So yeah. WPT Borgata Champion Mark Newhouse, Dutch Boyd, Gavin Smith, Doyle & Todd Brunson, Phil Gordon, Card Player Magazine, Shane "Shaniac" Schleger and a 22-year old girl named Amanda all eventually tie in to this delicious poker soap opera when all is said and done.

If you thought the thread was good last night, this morning Brandi hopped back into the fray and denied writing "I will fly one day" in blood on a bathroom mirror in Mark Newhouse's room at Commerce. She also confessed to giving Newhouse a hand job, denied the buyin-for-anal story, and stated that her lifetime number of sexual partners is no greater or less than 12. She attacks Newhouse's hygiene and tells the three people that don't already know that Shaniac smokes some dank weed.

Then there are the poems. The song lyrics. The poster for "The Captain, the Crackhead, and the Suicide Queen" starring Juliette Lewis, Dakota Fanning, and Tommy Chong as Dutch Boyd. There is also more than enough vitrol on there from angry men who think she deserved everything she got. Angry men who have icons of bouncing boobies and womens' asses.

Are there naive young women out there in the poker world who are being taken advantage of by scumbags like Capt. Tom? Sure. Is Brandi that naive? I don't think so.
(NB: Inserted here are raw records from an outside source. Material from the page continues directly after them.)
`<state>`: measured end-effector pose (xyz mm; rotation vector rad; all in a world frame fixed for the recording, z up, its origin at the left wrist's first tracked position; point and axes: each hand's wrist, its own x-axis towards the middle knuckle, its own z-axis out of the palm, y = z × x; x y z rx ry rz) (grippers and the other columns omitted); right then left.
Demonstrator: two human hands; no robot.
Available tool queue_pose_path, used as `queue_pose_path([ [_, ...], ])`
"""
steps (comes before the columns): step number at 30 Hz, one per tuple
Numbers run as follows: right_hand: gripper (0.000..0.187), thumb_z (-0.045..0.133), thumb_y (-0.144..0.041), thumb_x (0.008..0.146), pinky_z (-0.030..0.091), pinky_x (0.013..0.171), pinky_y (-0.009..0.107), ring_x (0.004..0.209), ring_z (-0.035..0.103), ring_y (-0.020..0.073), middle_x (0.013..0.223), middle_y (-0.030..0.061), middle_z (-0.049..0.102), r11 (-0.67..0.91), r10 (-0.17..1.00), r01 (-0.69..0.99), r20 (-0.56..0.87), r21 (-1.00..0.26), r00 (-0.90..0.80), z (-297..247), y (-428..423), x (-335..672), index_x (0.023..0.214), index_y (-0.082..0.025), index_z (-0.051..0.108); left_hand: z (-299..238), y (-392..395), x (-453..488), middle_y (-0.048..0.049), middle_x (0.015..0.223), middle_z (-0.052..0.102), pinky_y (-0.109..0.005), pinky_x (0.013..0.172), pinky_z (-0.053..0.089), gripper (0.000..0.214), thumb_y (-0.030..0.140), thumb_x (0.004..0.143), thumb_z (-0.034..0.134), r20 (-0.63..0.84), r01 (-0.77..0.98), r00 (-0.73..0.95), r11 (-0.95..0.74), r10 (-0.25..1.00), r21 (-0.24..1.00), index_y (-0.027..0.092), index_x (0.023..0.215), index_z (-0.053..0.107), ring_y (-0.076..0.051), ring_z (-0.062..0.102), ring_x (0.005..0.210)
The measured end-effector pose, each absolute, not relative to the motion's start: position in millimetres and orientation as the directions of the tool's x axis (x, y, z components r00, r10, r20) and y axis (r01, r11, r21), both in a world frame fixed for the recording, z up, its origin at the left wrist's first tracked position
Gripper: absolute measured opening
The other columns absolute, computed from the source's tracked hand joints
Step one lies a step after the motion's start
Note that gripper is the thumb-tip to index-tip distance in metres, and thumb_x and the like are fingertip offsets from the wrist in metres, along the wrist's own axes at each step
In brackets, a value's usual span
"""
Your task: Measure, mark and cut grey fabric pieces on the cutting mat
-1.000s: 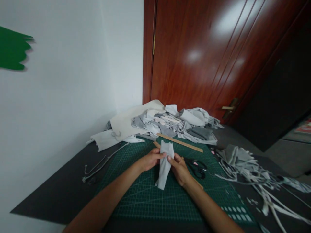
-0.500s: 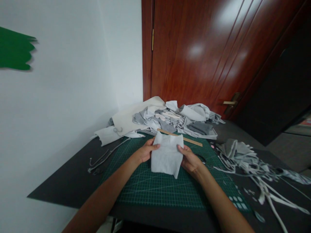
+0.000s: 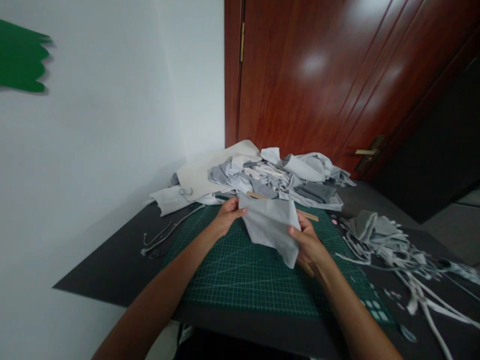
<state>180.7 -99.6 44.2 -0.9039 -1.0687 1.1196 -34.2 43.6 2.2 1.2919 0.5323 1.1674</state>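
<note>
A plain, pale grey cloth [image 3: 267, 220] spans the space between the person's left hand [image 3: 227, 217] and right hand [image 3: 307, 240], above a green gridded mat [image 3: 247, 287]. The left hand pinches its upper corner between thumb and fingers; the right hand is closed on the opposite edge, thumb on top. The cloth looks limp and softly creased, its lower edge slanting to a drooping corner just beside the right hand.
</note>
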Motion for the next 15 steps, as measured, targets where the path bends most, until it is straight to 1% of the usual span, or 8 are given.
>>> queue_pose_path([
  [2,0.046,0.095,-0.057,0.055,0.042,0.054,0.025,0.057,0.051,0.0136,0.065,-0.0033,0.059,0.229,0.953,-0.113,0.247,-0.967,-0.176,48.3,-110.9,169.9,0.072,-0.023,0.069,-0.2,51.1,-35.8,-0.0004,0.086,0.071,-0.030,0.083,0.049,0.043,0.038,0.062,0.093,0.292,-0.346,0.334,-0.171,0.896,0.922,0.017,0.091,0.068,-0.018,0.065,0.083],
  [4,0.035,0.092,-0.052,0.065,0.040,0.056,0.026,0.060,0.049,0.0132,0.066,-0.0034,0.055,0.273,0.861,0.051,0.220,-0.961,-0.459,48.5,-121.8,154.2,0.073,-0.023,0.074,-1.9,58.4,-39.2,0.0033,0.073,0.064,-0.027,0.074,0.046,0.036,0.033,0.060,0.092,0.292,-0.315,0.298,-0.196,0.909,0.929,0.018,0.078,0.064,-0.015,0.059,0.073],
  [6,0.026,0.084,-0.051,0.076,0.039,0.056,0.028,0.060,0.047,0.0142,0.065,-0.0029,0.053,0.298,0.780,0.140,0.157,-0.944,-0.606,44.8,-130.2,137.8,0.077,-0.026,0.078,-2.1,63.7,-43.3,0.0046,0.067,0.059,-0.025,0.069,0.042,0.032,0.025,0.055,0.090,0.290,-0.277,0.276,-0.213,0.916,0.937,0.018,0.068,0.061,-0.013,0.053,0.069],
  [8,0.021,0.078,-0.048,0.083,0.039,0.055,0.029,0.061,0.049,0.0157,0.066,-0.0014,0.056,0.275,0.741,0.201,0.074,-0.940,-0.667,39.0,-133.6,126.3,0.084,-0.028,0.081,-0.9,66.2,-47.3,0.0037,0.069,0.060,-0.024,0.068,0.040,0.027,0.020,0.054,0.086,0.276,-0.244,0.277,-0.211,0.920,0.947,0.017,0.065,0.063,-0.013,0.052,0.069],
  [10,0.021,0.075,-0.047,0.086,0.038,0.054,0.029,0.059,0.051,0.0155,0.065,-0.0010,0.058,0.246,0.755,0.244,0.028,-0.938,-0.655,33.0,-130.1,123.9,0.086,-0.027,0.080,0.7,66.3,-51.0,0.0020,0.072,0.063,-0.025,0.068,0.041,0.023,0.019,0.055,0.084,0.244,-0.220,0.297,-0.183,0.923,0.958,0.016,0.067,0.065,-0.014,0.053,0.071],
  [12,0.026,0.070,-0.048,0.089,0.038,0.054,0.028,0.057,0.050,0.0148,0.064,-0.0014,0.058,0.259,0.841,0.295,0.064,-0.920,-0.538,27.4,-119.6,131.7,0.084,-0.024,0.077,1.8,65.0,-54.4,0.0006,0.074,0.065,-0.026,0.070,0.043,0.022,0.019,0.056,0.084,0.194,-0.204,0.323,-0.132,0.926,0.970,0.016,0.071,0.068,-0.015,0.056,0.073],
  [14,0.031,0.061,-0.048,0.096,0.043,0.060,0.029,0.064,0.056,0.0171,0.070,0.0005,0.063,0.321,0.931,0.419,0.202,-0.849,-0.305,21.1,-104.3,148.0,0.085,-0.022,0.073,1.9,63.1,-57.1,-0.0001,0.077,0.067,-0.028,0.073,0.046,0.027,0.022,0.059,0.085,0.129,-0.202,0.349,-0.060,0.928,0.978,0.016,0.080,0.070,-0.018,0.061,0.076],
  [15,0.029,0.057,-0.043,0.098,0.046,0.067,0.031,0.072,0.060,0.0194,0.079,0.0031,0.068,0.348,0.937,0.520,0.306,-0.780,-0.168,17.2,-96.3,158.2,0.089,-0.021,0.073,1.6,62.1,-57.8,-0.0003,0.079,0.069,-0.029,0.075,0.049,0.030,0.026,0.061,0.086,0.093,-0.204,0.364,-0.018,0.927,0.979,0.017,0.087,0.072,-0.019,0.064,0.078],
])
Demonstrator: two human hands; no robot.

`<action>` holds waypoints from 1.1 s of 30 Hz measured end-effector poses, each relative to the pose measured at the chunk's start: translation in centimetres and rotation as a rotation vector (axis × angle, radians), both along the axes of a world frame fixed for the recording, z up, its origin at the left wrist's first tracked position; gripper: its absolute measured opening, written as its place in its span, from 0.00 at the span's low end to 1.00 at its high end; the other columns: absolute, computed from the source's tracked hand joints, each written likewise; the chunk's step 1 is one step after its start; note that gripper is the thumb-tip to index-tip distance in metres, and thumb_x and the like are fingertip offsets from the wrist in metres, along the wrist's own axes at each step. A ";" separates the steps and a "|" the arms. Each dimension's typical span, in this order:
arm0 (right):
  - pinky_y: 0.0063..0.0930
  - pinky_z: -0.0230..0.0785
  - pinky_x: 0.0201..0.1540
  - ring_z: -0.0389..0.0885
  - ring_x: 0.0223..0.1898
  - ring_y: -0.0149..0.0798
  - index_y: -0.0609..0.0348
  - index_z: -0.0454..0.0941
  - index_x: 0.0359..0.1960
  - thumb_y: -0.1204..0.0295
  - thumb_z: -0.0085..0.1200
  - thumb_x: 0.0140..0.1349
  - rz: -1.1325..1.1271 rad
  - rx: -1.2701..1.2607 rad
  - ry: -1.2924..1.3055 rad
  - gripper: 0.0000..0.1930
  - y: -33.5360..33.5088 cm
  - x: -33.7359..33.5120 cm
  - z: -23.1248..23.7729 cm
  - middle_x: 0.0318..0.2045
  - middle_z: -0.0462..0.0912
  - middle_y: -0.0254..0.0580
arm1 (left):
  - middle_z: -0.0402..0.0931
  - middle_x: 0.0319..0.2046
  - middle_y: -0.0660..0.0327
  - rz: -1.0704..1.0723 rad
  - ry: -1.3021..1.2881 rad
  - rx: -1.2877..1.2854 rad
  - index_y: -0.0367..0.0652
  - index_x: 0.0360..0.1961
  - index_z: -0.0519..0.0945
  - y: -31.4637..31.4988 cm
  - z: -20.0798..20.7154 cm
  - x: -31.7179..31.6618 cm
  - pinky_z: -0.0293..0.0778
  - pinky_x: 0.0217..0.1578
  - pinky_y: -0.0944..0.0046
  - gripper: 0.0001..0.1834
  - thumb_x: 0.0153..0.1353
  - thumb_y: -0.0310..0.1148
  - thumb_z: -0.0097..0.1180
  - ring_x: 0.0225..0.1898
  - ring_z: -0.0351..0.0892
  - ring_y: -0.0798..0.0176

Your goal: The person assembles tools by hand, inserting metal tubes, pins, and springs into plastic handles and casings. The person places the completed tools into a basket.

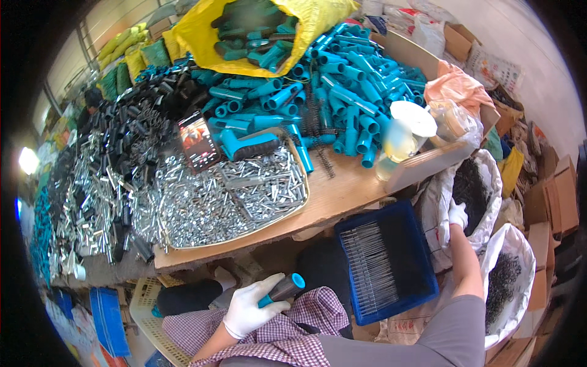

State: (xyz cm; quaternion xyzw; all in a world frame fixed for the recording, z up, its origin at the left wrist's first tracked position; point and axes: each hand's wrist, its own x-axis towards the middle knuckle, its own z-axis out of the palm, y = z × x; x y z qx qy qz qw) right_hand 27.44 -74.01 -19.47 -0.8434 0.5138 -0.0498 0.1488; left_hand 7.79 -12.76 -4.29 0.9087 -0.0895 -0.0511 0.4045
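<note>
In my gloved left hand is a teal and black tool handle, its round teal end pointing up and to the right. The fingers and thumb are closed around it, above my lap. On the right, my gloved right hand reaches into a white sack of small black wire-like parts. Its fingertips are too small and partly hidden to show whether they grip any part. Between the hands, a blue tray holds a row of thin metal rods.
A wooden table carries piled teal handles, a yellow sack of handles, a tray of metal pins and a phone. A second white sack stands at right. A cream basket sits at lower left.
</note>
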 end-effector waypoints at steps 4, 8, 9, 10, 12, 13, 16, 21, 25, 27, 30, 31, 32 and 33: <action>0.55 0.68 0.60 0.77 0.57 0.66 0.54 0.66 0.66 0.35 0.46 0.61 0.089 -0.020 0.004 0.41 -0.3 -0.6 -0.7 0.54 0.78 0.71 | 0.84 0.39 0.50 0.003 -0.015 -0.003 0.45 0.58 0.80 1.1 0.0 -0.6 0.80 0.43 0.59 0.34 0.49 0.44 0.73 0.40 0.86 0.48; 0.57 0.68 0.59 0.77 0.57 0.68 0.54 0.67 0.65 0.36 0.48 0.61 0.065 -0.024 -0.015 0.40 -0.9 -0.3 -0.7 0.56 0.76 0.74 | 0.84 0.42 0.49 0.039 0.011 -0.033 0.44 0.58 0.79 2.1 -0.2 -1.5 0.80 0.45 0.59 0.33 0.51 0.44 0.72 0.43 0.86 0.48; 0.58 0.68 0.59 0.76 0.58 0.69 0.53 0.67 0.64 0.36 0.49 0.60 -0.005 -0.031 -0.013 0.40 -0.7 0.1 -0.7 0.56 0.74 0.74 | 0.84 0.42 0.49 0.032 0.027 -0.032 0.44 0.58 0.79 2.2 -0.1 -1.7 0.80 0.46 0.59 0.33 0.51 0.44 0.72 0.43 0.86 0.48; 0.59 0.67 0.60 0.75 0.59 0.70 0.52 0.67 0.64 0.38 0.51 0.60 -0.017 -0.023 -0.004 0.39 -0.8 0.7 -0.3 0.58 0.73 0.75 | 0.84 0.42 0.49 0.041 0.019 -0.033 0.44 0.58 0.79 1.8 0.0 -1.7 0.80 0.46 0.59 0.33 0.51 0.44 0.72 0.43 0.86 0.48; 0.58 0.68 0.60 0.76 0.57 0.69 0.53 0.67 0.64 0.38 0.50 0.60 0.021 -0.007 -0.020 0.39 -0.7 0.6 -0.3 0.58 0.73 0.75 | 0.84 0.42 0.48 0.005 -0.043 -0.020 0.44 0.59 0.78 1.2 0.3 -1.8 0.80 0.45 0.60 0.34 0.52 0.44 0.72 0.43 0.86 0.48; 0.58 0.68 0.59 0.77 0.57 0.69 0.54 0.67 0.64 0.37 0.49 0.60 0.048 0.003 -0.031 0.40 -0.9 0.2 -0.4 0.58 0.73 0.74 | 0.84 0.42 0.48 0.012 -0.048 -0.029 0.44 0.59 0.78 1.5 0.5 -2.1 0.80 0.45 0.60 0.34 0.52 0.44 0.72 0.43 0.86 0.48; 0.53 0.75 0.52 0.80 0.52 0.65 0.42 0.72 0.61 0.62 0.44 0.69 0.484 -0.292 0.196 0.19 -1.3 -1.5 0.4 0.58 0.72 0.64 | 0.84 0.40 0.48 -0.011 -0.028 -0.014 0.44 0.59 0.78 2.2 0.8 -2.4 0.80 0.44 0.59 0.34 0.51 0.45 0.72 0.41 0.86 0.49; 0.51 0.76 0.50 0.80 0.50 0.63 0.44 0.71 0.60 0.77 0.49 0.61 0.547 -0.347 0.058 0.24 1.1 -3.5 2.8 0.53 0.73 0.62 | 0.84 0.40 0.47 0.103 -0.009 -0.060 0.42 0.57 0.79 4.7 -0.3 -3.8 0.80 0.44 0.58 0.34 0.49 0.44 0.73 0.41 0.86 0.48; 0.48 0.72 0.56 0.78 0.53 0.65 0.49 0.69 0.62 0.81 0.53 0.48 0.297 -0.329 -0.300 0.34 0.2 -4.6 4.6 0.52 0.76 0.64 | 0.84 0.42 0.45 0.136 -0.038 -0.096 0.40 0.57 0.79 5.4 0.0 -4.5 0.80 0.46 0.59 0.34 0.49 0.42 0.73 0.43 0.86 0.48; 0.36 0.67 0.61 0.78 0.55 0.49 0.64 0.69 0.60 0.85 0.52 0.44 0.300 -0.236 -0.790 0.34 -1.4 -4.4 6.5 0.52 0.80 0.52 | 0.84 0.37 0.46 0.149 -0.104 -0.113 0.37 0.55 0.79 5.4 0.4 -4.5 0.80 0.41 0.61 0.34 0.44 0.37 0.72 0.37 0.87 0.51; 0.30 0.67 0.58 0.77 0.49 0.39 0.65 0.69 0.60 0.81 0.61 0.50 0.250 -0.104 -1.094 0.32 -7.0 -4.1 12.2 0.48 0.79 0.43 | 0.84 0.40 0.46 0.099 -0.053 -0.130 0.39 0.57 0.79 6.3 0.5 -4.2 0.79 0.43 0.60 0.34 0.46 0.38 0.72 0.41 0.87 0.50; 0.30 0.67 0.58 0.77 0.48 0.39 0.66 0.68 0.60 0.79 0.62 0.51 0.263 -0.119 -1.217 0.31 -5.7 -3.3 14.7 0.48 0.79 0.44 | 0.84 0.42 0.46 0.101 -0.023 -0.128 0.40 0.58 0.78 6.5 0.7 -4.4 0.79 0.46 0.59 0.34 0.49 0.39 0.72 0.44 0.86 0.48; 0.31 0.68 0.57 0.77 0.49 0.40 0.67 0.68 0.61 0.78 0.63 0.53 0.452 -0.111 -1.272 0.31 -4.8 -3.0 18.1 0.49 0.79 0.43 | 0.84 0.42 0.46 0.103 -0.022 -0.129 0.40 0.58 0.78 6.7 0.8 -4.4 0.79 0.46 0.59 0.34 0.49 0.39 0.72 0.44 0.86 0.48; 0.33 0.69 0.57 0.77 0.49 0.41 0.67 0.67 0.62 0.78 0.62 0.55 0.436 -0.150 -1.312 0.31 -1.6 -2.1 21.3 0.51 0.78 0.43 | 0.84 0.42 0.46 0.111 -0.021 -0.139 0.40 0.58 0.78 6.7 1.0 -4.4 0.79 0.46 0.59 0.34 0.48 0.39 0.72 0.44 0.86 0.48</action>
No one should have to deal with an unwelcome penis on their back, but Brandi appears to milk her sexuality as far as she can for money and acts all shocked and apalled when men reciprocate that flirting. And if she WAS actually that naive and didn't suspect any sexual element to her "arrangement", she should have high-tailed it out of that Indiana hotel room the second Capt. Tom's wrinkly member touched her flesh. Instead she locked herself in the bathroom and cried. I don't understand. Could she not walk? Was there something heavy against the door? Poor thing should really get herself out of poker and into a therapist's office.

Props to Iggy for discovering this jewel.

Seriously, go read it all for yourself. It is just not possible to be disappointed.

Sunday, December 17, 2006

WPBT Winter Classic, Part I: "I Gotta Get Unstuck"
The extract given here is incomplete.